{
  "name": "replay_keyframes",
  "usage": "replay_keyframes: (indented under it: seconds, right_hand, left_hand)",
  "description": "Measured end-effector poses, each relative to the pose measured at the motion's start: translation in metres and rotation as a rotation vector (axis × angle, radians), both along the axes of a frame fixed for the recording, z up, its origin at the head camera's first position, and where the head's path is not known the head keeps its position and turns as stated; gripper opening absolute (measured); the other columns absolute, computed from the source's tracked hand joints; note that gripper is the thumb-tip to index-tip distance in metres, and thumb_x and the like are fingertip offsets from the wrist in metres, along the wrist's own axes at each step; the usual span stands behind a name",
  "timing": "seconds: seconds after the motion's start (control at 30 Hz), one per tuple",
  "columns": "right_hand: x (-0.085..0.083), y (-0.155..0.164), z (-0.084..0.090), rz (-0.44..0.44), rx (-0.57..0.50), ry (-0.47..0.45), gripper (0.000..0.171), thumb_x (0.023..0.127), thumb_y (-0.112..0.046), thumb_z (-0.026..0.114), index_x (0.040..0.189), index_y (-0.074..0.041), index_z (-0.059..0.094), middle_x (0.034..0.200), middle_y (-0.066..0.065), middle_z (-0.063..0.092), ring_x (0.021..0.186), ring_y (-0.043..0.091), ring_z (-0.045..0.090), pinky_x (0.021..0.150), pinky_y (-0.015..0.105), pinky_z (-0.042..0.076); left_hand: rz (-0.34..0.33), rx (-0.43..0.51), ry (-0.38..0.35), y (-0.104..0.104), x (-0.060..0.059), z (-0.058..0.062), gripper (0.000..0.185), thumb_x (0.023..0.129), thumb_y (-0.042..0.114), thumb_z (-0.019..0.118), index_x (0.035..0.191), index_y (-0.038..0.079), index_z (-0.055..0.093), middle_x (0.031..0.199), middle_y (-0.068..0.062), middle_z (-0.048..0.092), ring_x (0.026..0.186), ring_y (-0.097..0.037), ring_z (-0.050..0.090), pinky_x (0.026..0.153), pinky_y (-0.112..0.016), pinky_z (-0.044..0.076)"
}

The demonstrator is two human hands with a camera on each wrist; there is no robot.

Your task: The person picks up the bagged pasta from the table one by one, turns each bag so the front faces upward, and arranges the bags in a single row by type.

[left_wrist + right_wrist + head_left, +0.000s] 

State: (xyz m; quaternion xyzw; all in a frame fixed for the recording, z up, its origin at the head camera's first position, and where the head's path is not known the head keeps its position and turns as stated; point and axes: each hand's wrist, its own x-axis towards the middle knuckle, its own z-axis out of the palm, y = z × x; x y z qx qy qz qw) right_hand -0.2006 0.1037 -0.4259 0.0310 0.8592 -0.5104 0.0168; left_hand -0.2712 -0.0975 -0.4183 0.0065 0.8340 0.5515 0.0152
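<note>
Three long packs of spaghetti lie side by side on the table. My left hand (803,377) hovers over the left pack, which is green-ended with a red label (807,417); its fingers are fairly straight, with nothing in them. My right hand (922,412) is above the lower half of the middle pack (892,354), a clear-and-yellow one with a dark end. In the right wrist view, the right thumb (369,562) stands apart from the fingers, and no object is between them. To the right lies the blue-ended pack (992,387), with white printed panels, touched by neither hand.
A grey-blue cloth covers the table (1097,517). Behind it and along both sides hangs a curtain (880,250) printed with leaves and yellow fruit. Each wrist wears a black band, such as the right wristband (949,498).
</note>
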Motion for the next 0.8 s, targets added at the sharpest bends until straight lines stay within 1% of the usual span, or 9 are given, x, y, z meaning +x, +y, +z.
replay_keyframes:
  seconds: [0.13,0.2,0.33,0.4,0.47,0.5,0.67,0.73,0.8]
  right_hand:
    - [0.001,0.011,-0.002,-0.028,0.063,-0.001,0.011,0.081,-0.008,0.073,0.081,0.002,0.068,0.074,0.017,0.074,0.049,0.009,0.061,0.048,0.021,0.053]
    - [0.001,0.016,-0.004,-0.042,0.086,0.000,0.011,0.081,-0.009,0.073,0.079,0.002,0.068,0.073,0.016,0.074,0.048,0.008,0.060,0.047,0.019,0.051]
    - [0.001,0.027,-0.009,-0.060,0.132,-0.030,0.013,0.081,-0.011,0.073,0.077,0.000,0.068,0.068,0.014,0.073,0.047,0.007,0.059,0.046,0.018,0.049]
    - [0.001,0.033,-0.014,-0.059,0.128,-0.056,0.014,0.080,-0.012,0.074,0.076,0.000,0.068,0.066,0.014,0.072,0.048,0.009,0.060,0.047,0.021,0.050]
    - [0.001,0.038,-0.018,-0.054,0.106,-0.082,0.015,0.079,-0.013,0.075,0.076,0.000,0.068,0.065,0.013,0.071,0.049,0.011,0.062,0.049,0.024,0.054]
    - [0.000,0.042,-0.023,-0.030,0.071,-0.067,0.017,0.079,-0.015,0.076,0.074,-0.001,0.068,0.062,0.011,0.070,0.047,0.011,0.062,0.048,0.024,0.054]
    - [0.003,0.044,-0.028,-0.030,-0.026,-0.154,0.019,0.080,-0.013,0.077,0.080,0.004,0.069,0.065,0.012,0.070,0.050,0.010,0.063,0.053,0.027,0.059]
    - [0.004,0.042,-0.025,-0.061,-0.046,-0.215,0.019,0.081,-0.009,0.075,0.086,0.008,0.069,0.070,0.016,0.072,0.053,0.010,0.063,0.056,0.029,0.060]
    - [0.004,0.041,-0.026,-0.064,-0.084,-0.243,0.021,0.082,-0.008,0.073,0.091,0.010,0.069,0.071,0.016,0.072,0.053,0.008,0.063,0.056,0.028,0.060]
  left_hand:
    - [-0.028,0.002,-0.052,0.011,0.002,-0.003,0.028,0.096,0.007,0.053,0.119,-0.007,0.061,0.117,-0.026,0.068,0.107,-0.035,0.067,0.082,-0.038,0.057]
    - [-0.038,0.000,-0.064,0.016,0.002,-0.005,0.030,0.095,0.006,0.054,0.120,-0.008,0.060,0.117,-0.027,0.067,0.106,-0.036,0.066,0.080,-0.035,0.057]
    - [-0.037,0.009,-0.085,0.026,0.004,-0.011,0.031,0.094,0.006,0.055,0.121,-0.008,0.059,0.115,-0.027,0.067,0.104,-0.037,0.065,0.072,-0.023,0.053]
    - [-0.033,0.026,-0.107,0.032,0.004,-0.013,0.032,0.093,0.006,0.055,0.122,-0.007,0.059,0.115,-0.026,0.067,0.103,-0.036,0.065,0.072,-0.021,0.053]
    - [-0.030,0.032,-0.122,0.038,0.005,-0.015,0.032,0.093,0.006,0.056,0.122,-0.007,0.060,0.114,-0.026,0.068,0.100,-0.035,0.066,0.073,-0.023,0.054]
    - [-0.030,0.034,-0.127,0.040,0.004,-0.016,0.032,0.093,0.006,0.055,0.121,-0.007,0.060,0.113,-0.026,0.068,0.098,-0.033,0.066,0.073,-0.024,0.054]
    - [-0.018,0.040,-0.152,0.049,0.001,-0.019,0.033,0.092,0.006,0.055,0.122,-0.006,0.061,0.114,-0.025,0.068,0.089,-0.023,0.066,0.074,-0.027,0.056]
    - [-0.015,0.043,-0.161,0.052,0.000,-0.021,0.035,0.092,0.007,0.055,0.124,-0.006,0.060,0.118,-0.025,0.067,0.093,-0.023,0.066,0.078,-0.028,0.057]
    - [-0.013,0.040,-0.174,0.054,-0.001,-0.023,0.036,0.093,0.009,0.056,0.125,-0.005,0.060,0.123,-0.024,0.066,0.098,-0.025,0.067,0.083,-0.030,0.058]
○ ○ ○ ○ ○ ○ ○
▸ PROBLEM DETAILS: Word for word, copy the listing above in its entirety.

▸ EXERCISE SOLUTION:
{
  "name": "replay_keyframes",
  "usage": "replay_keyframes: (indented under it: seconds, right_hand, left_hand)",
  "description": "Measured end-effector poses, each relative to the pose measured at the motion's start: translation in metres and rotation as a rotation vector (axis × angle, radians), both along the axes of a frame fixed for the recording, z up, its origin at the head camera's first position, and where the head's path is not known the head keeps its position and turns as stated; gripper opening absolute (measured); the other columns absolute, computed from the source's tracked hand joints; note that gripper is the thumb-tip to index-tip distance in metres, and thumb_x and the like are fingertip offsets from the wrist in metres, along the wrist's own axes at each step; the usual span stands behind a name",
  "timing": "seconds: seconds after the motion's start (control at 30 Hz), one per tuple",
  "columns": "right_hand: x (-0.085..0.083), y (-0.155..0.164), z (-0.084..0.090), rz (-0.44..0.44), rx (-0.57..0.50), ry (-0.47..0.45), gripper (0.000..0.171), thumb_x (0.023..0.127), thumb_y (-0.112..0.046), thumb_z (-0.026..0.114), index_x (0.040..0.189), index_y (-0.074..0.041), index_z (-0.059..0.094), middle_x (0.034..0.200), middle_y (-0.066..0.065), middle_z (-0.063..0.092), ring_x (0.021..0.186), ring_y (-0.043..0.091), ring_z (-0.045..0.090), pinky_x (0.021..0.150), pinky_y (-0.015..0.105), pinky_z (-0.042..0.076); left_hand: rz (-0.34..0.33), rx (-0.43..0.51), ry (-0.38..0.35), y (-0.104..0.104), x (-0.060..0.059), z (-0.058..0.062), gripper (0.000..0.185), thumb_x (0.023..0.129), thumb_y (-0.042..0.114), thumb_z (-0.019..0.118), index_x (0.035..0.191), index_y (-0.038..0.079), index_z (-0.055..0.093), middle_x (0.031..0.199), middle_y (-0.068..0.062), middle_z (-0.048..0.092), ring_x (0.026..0.186), ring_y (-0.097..0.037), ring_z (-0.050..0.090), pinky_x (0.026..0.153), pinky_y (-0.112..0.016), pinky_z (-0.044..0.076)"
}

The demonstrator is two human hands with a camera on each wrist; there is no robot.

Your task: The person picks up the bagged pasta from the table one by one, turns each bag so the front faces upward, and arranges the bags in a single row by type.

[left_wrist + right_wrist + head_left, +0.000s] 

State: (xyz m; quaternion xyzw; all in a frame fixed for the recording, z up, its origin at the head camera's first position, and where the head's path is not known the head keeps its position and turns as stated; point and axes: each hand's wrist, its own x-axis towards the middle knuckle, its own z-axis out of the palm, y = z × x; x y z qx qy qz qw) right_hand -0.2006 0.1037 -0.4259 0.0310 0.8592 -0.5104 0.0168; left_hand -0.2712 -0.0975 -0.4183 0.0065 0.8340 0.5515 0.0152
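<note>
Three long packs of spaghetti lie side by side on the table. My left hand (803,377) hovers over the left pack, which is green-ended with a red label (807,417); its fingers are fairly straight, with nothing in them. My right hand (922,412) is above the lower half of the middle pack (892,354), a clear-and-yellow one with a dark end. In the right wrist view, the right thumb (369,562) stands apart from the fingers, and no object is between them. To the right lies the blue-ended pack (992,387), with white printed panels, touched by neither hand.
A grey-blue cloth covers the table (1097,517). Behind it and along both sides hangs a curtain (880,250) printed with leaves and yellow fruit. Each wrist wears a black band, such as the right wristband (949,498).
</note>
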Motion for the next 0.8 s, targets added at the sharpest bends until straight lines stay within 1% of the usual span, or 9 are given, x, y, z meaning +x, +y, +z.
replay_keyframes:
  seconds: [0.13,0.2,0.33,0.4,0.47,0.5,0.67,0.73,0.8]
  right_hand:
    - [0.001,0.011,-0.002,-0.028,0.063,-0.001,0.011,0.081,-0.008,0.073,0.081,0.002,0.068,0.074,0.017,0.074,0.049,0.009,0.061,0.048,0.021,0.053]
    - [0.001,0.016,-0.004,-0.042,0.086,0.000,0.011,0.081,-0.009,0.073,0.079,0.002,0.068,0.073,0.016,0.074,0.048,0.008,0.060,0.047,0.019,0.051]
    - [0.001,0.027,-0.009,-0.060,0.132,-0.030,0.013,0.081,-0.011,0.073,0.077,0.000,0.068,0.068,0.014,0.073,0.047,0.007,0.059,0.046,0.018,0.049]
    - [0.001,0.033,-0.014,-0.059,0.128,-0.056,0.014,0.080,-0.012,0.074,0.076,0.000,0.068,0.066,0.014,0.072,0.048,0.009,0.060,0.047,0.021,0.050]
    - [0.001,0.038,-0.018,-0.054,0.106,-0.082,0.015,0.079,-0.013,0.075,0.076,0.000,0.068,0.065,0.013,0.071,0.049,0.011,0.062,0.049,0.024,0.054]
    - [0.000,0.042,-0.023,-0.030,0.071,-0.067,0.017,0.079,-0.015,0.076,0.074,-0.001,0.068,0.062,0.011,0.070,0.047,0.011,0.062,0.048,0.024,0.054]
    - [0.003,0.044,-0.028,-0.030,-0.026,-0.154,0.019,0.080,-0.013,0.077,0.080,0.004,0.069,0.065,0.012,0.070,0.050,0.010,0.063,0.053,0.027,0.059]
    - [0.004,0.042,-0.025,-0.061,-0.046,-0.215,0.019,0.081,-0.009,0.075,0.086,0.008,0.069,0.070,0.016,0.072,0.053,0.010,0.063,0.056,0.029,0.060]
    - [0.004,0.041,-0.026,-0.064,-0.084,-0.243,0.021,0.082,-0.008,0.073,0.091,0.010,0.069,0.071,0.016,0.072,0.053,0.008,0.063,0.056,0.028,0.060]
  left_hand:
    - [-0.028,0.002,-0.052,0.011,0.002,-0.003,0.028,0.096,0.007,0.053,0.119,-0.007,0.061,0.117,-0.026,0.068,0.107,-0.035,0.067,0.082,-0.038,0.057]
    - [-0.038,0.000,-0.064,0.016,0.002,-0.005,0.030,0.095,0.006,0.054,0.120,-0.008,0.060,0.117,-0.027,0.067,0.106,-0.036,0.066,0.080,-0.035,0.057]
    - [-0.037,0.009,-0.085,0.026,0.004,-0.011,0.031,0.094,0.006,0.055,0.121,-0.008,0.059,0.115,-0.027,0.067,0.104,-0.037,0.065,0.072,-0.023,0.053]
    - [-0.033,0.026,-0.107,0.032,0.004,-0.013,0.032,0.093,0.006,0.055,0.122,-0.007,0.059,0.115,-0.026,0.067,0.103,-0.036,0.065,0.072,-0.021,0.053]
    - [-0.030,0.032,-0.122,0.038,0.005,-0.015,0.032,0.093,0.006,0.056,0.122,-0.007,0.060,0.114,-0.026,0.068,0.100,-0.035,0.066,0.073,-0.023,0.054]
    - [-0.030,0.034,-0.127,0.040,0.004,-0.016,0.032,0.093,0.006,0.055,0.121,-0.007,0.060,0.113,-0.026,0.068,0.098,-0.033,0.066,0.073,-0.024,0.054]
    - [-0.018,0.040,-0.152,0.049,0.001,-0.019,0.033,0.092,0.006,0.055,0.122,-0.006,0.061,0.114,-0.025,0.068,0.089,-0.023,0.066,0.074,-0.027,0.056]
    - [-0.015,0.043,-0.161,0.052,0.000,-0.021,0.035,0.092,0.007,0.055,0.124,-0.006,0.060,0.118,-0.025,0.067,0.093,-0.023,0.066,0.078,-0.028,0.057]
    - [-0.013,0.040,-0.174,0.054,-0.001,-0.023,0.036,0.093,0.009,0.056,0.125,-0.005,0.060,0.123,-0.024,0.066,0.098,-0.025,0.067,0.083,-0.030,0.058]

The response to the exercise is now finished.